What needs to be done:
Everything in the listing below must be duplicated exactly.

Data provided:
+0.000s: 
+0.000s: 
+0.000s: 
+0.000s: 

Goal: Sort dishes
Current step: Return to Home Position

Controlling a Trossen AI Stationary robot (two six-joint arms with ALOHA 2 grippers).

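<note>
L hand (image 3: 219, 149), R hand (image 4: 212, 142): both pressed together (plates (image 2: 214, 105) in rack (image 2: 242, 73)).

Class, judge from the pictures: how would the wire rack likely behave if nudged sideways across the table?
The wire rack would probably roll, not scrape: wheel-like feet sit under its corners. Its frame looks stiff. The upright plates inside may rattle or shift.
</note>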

Task response:
+0.000s: 
+0.000s: 
+0.000s: 
+0.000s: 

Goal: Sort dishes
Current step: Return to Home Position

Controlling a Trossen AI Stationary robot (two six-joint arms with ALOHA 2 grippers).

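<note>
L hand (image 3: 219, 149), R hand (image 4: 212, 142): both pressed together (plates (image 2: 214, 105) in rack (image 2: 242, 73)).

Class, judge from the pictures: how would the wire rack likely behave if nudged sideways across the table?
The wire rack would probably roll, not scrape: wheel-like feet sit under its corners. Its frame looks stiff. The upright plates inside may rattle or shift.
</note>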

This concludes the response.